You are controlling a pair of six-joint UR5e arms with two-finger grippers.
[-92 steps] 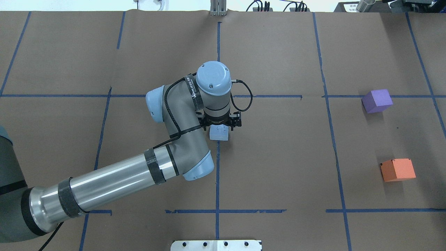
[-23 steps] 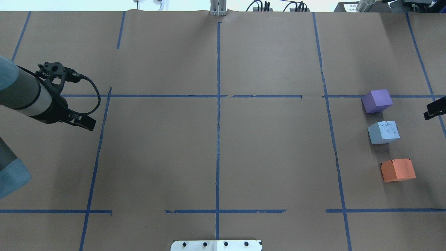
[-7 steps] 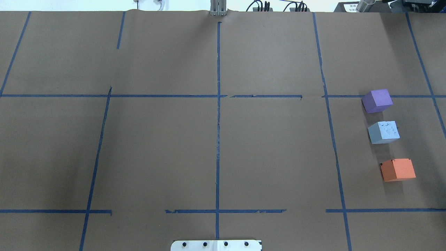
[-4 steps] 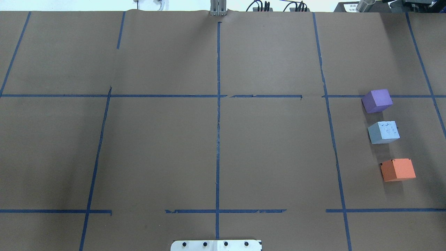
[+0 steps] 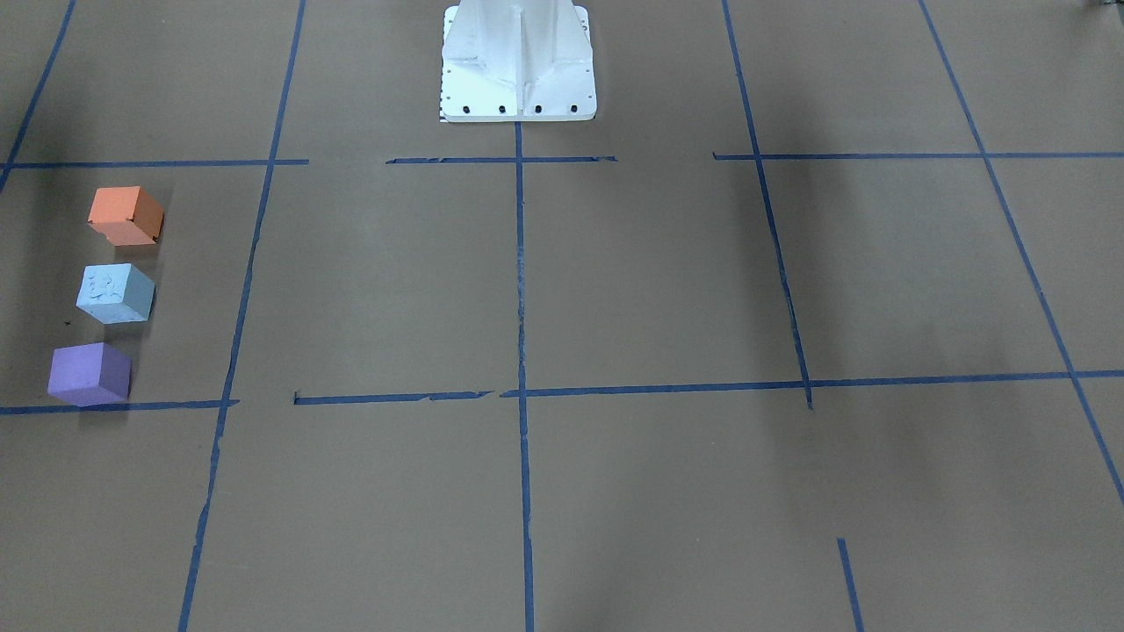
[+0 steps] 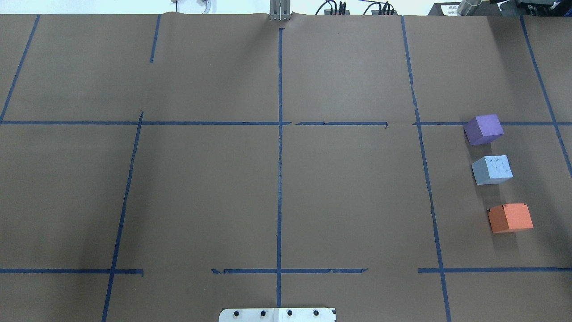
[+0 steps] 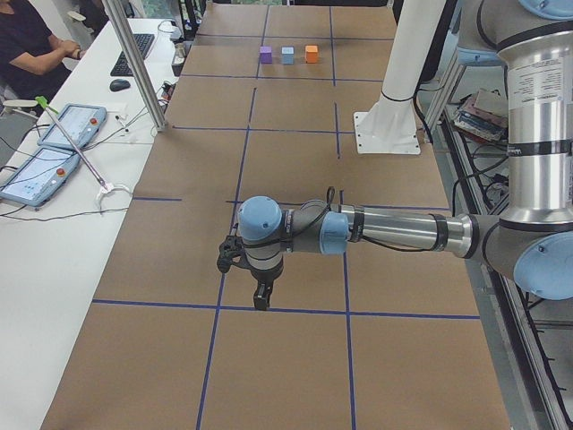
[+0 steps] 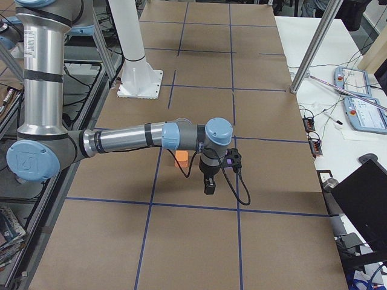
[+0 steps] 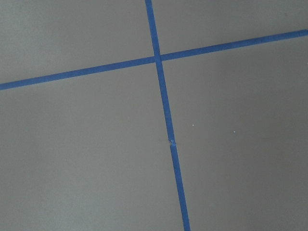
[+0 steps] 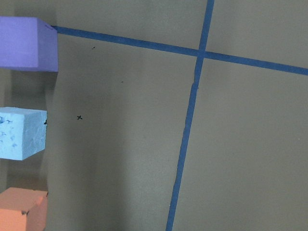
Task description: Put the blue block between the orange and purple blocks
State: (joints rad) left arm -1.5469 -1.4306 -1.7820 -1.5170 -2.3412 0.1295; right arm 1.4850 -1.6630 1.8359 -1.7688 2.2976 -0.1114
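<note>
The light blue block rests on the brown paper at the right, between the purple block and the orange block, apart from both. The front-facing view shows the same row: orange, blue, purple. The right wrist view shows all three at its left edge, the blue block in the middle. My left gripper points down over the table's left end. My right gripper hangs beside the blocks. Both show only in side views, so I cannot tell whether they are open or shut.
The white robot base plate sits at the near edge. Blue tape lines cross the paper. A side table with tablets and a metal post stands across from the robot, where a person sits.
13 s ago my left gripper held the blue block at the table's middle. By 3.3 s ago it lay between purple and orange, both arms leaving the overhead view. Nothing has moved in the last second.
</note>
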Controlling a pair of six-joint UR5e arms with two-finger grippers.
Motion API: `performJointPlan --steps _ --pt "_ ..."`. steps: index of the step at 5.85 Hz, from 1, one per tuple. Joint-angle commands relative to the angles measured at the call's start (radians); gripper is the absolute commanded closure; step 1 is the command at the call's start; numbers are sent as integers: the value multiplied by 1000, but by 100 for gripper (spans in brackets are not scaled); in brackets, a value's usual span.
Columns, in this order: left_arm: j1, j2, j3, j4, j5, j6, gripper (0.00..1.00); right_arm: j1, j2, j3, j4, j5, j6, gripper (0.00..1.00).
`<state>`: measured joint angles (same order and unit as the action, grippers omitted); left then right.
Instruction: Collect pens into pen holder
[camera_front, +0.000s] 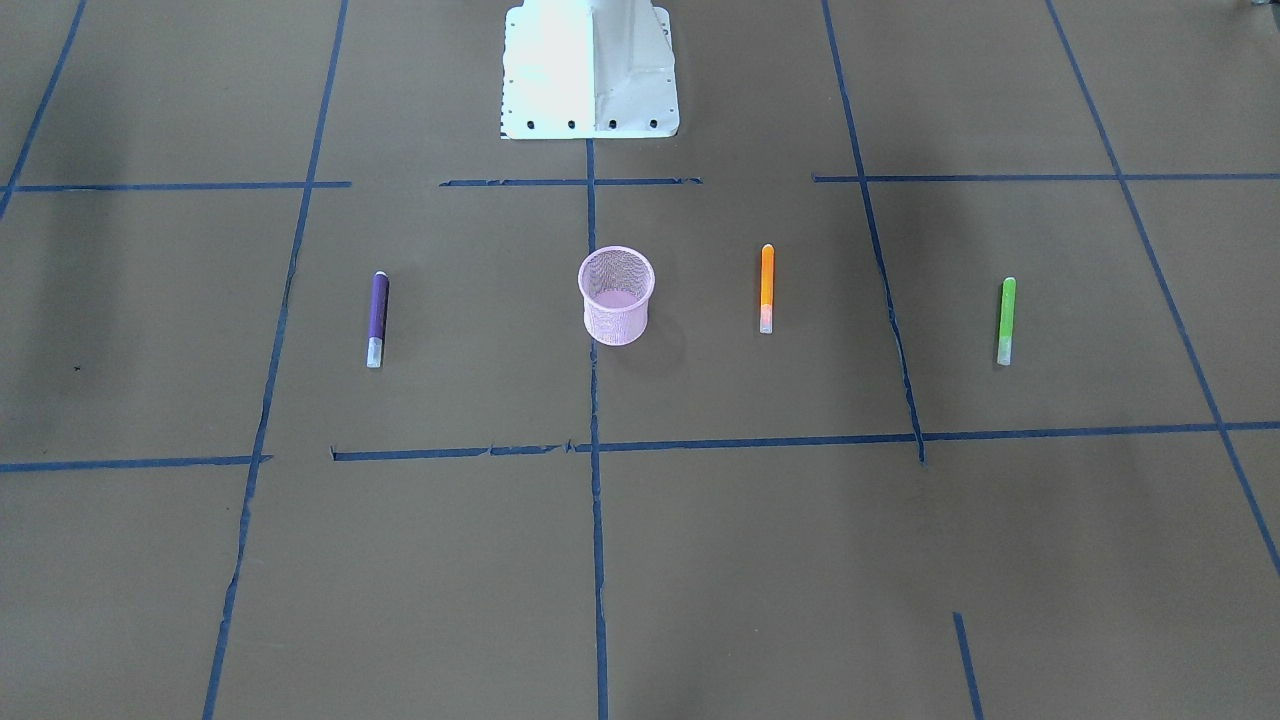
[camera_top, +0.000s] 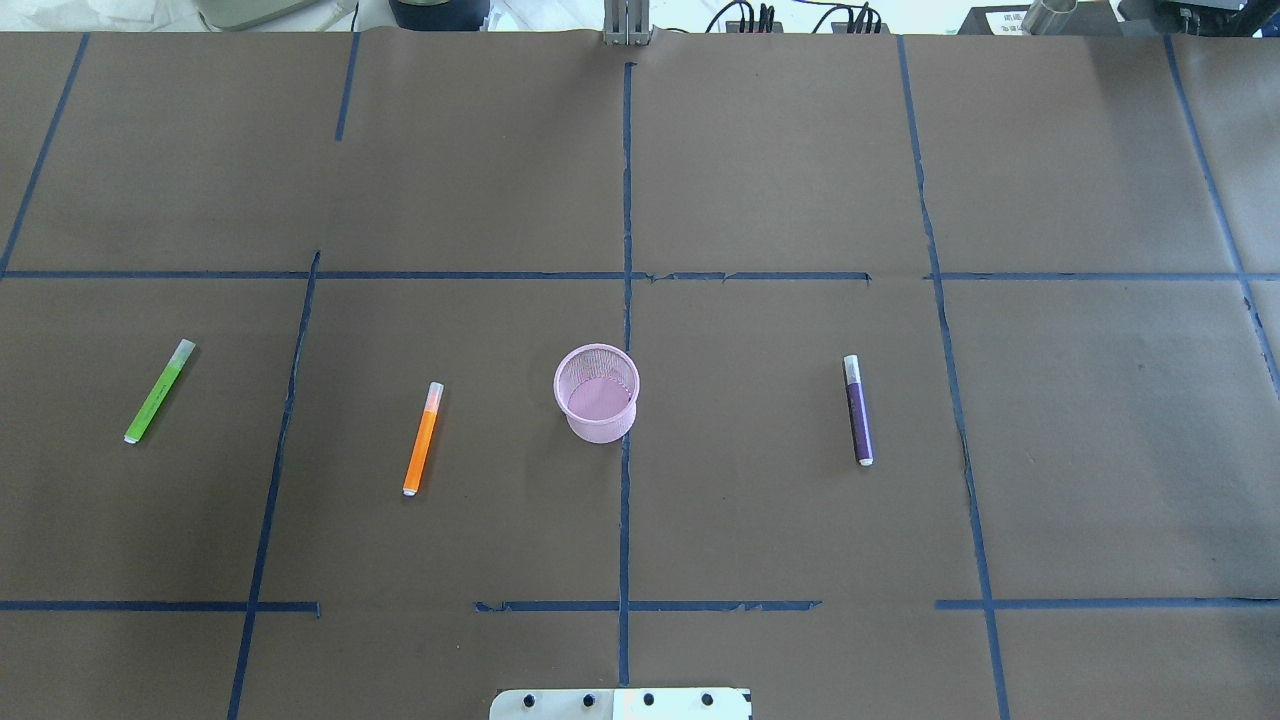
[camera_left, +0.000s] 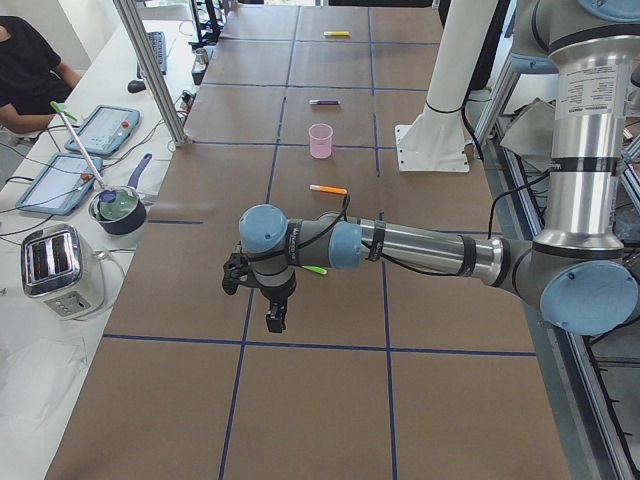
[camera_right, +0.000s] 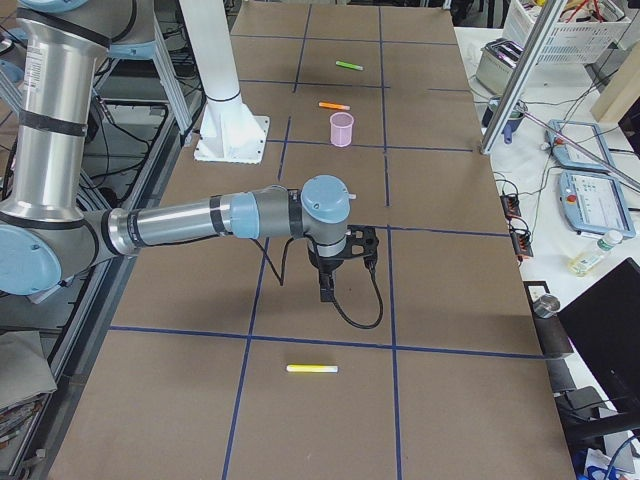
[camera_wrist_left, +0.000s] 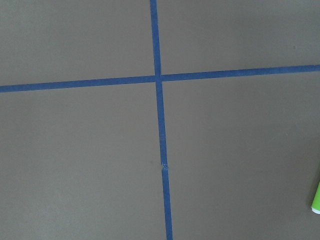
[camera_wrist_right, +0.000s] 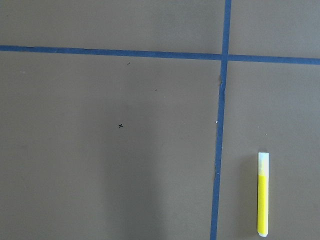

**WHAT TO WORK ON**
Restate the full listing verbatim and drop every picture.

**RESPONSE AREA**
You are controlling a pair of six-joint UR5e arms with two-finger grippers.
[-92 steps] 
[-23 steps] 
[-7 steps] 
[-4 steps] 
[+0 steps] 
[+0 steps] 
[+0 steps] 
[+0 steps] 
[+0 steps] 
[+0 steps] 
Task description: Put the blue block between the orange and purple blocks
State: (joints rad) left arm -1.5469 -1.4306 -1.7820 -1.5170 -2.3412 0.1295; right arm 1.4850 -1.6630 1.8359 -1.7688 2.2976 -0.1114
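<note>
The light blue block rests on the brown paper at the right, between the purple block and the orange block, apart from both. The front-facing view shows the same row: orange, blue, purple. The right wrist view shows all three at its left edge, the blue block in the middle. My left gripper points down over the table's left end. My right gripper hangs beside the blocks. Both show only in side views, so I cannot tell whether they are open or shut.
The white robot base plate sits at the near edge. Blue tape lines cross the paper. A side table with tablets and a metal post stands across from the robot, where a person sits.
13 s ago my left gripper held the blue block at the table's middle. By 3.3 s ago it lay between purple and orange, both arms leaving the overhead view. Nothing has moved in the last second.
</note>
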Controlling a pair of six-joint UR5e arms with two-finger grippers.
Motion API: `performJointPlan --steps _ --pt "_ ..."`. steps: index of the step at 5.85 Hz, from 1, one per tuple. Joint-angle commands relative to the angles measured at the call's start (radians); gripper is the absolute commanded closure; step 1 is the command at the call's start; numbers are sent as integers: the value multiplied by 1000, but by 100 for gripper (spans in brackets are not scaled); in brackets, a value's usual span.
Columns, in this order: left_arm: j1, j2, j3, j4, j5, j6, gripper (0.00..1.00); right_arm: j1, j2, j3, j4, j5, j6, gripper (0.00..1.00).
`<state>`: measured joint angles (same order and unit as the action, grippers omitted); left then right.
Instruction: Collect pens into pen holder
[camera_front, +0.000s] 
[camera_top, +0.000s] 
[camera_left, +0.000s] 
[camera_right, +0.000s] 
[camera_wrist_left, +0.000s] 
[camera_wrist_right, +0.000s] 

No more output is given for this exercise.